Per entrare all'Honeymoon occorreva passare una sorta di controllo, da parte di un anziano calvo e di una ragazza sciatta che avrebbe potuto essere la nipote. Il cameriere aveva parlato brevemente con loro, quindi aveva ottenuto il via libera. Lui aveva lasciato 20 dollari, senza capire se fosse una tariffa d'ingresso per loro due o solo un gesto di cortesia verso i suoi ospiti. La ragazza lo aveva guardato e poi aveva sputato per terra, ma senza dare segni di disprezzo o fastidio. È solo uno sputo aveva pensato lui, niente altro. Il cameriere aveva smesso di parlargli da tempo, e non aveva detto nulla anche quando aveva indicato un tavolo in uno degli angoli della sala. Poi si era allontanato, seguito da due donne e da un cane. Lui rimaneva al tavolo, unico avventore, un ragazzo gli portava un bicchiere di rum, e quando lui pronunciava la parola poker questi alzava le spalle e se ne andava senza dire nulla. Al banco sedevano piccoli gruppi di uomini, intorno ai quali si muovevano svogliate le prostitute, che si tenevano però a distanza dal tavolo. Voleva telefonare a sua moglie, ma non avrebbe saputo come giustificare la chiamata. Allora faceva un altro cenno al ragazzo del rum. 
Gli spari arrivavano poco dopo, secchi, poderosi, inequivocabili. 
Difficile dire se dal retro del locale o dalla strada. La reazione nel bar era indecisa, due uomini estraevano quelle che a lui sembravano armi, ma non sapeva dire di che tipo quindi uscivano. Le prostitute andavano tutte in una stanza che pensava fosse il vero e proprio postribolo, il ragazzo rimaneva al suo posto al banco e del cameriere non c'era traccia.
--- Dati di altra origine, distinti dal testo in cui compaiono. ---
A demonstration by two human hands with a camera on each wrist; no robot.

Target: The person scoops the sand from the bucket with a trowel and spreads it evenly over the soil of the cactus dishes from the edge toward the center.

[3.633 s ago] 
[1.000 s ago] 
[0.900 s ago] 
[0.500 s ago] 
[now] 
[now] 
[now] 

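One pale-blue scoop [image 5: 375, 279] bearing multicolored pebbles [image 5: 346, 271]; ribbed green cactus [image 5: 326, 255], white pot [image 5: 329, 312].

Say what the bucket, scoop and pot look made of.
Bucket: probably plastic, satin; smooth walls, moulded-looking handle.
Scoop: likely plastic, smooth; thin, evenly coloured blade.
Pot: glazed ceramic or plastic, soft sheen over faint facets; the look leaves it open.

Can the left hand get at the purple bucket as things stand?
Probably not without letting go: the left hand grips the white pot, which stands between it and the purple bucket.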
Lui è morto, pensava. È lui la vittima. Si era alzato, lasciando altri 20 dollari sul tavolo. Nessuno lo guardava, nessuno sparava più. La notte era immutata, e stava cominciando a piovere. Forse gli spari me li sono solo immaginati, si diceva, ma poi erano comparsi i due uomini che pensava fossero armati. Lo guardavano, ma sembrava che non lo vedessero. Niente poker, mugghiava il più basso dei due. Niente poker, ripeteva. 
A quel punto compariva il cameriere. Non sei morto, gli diceva lui. È un'auto sicura, era la risposta.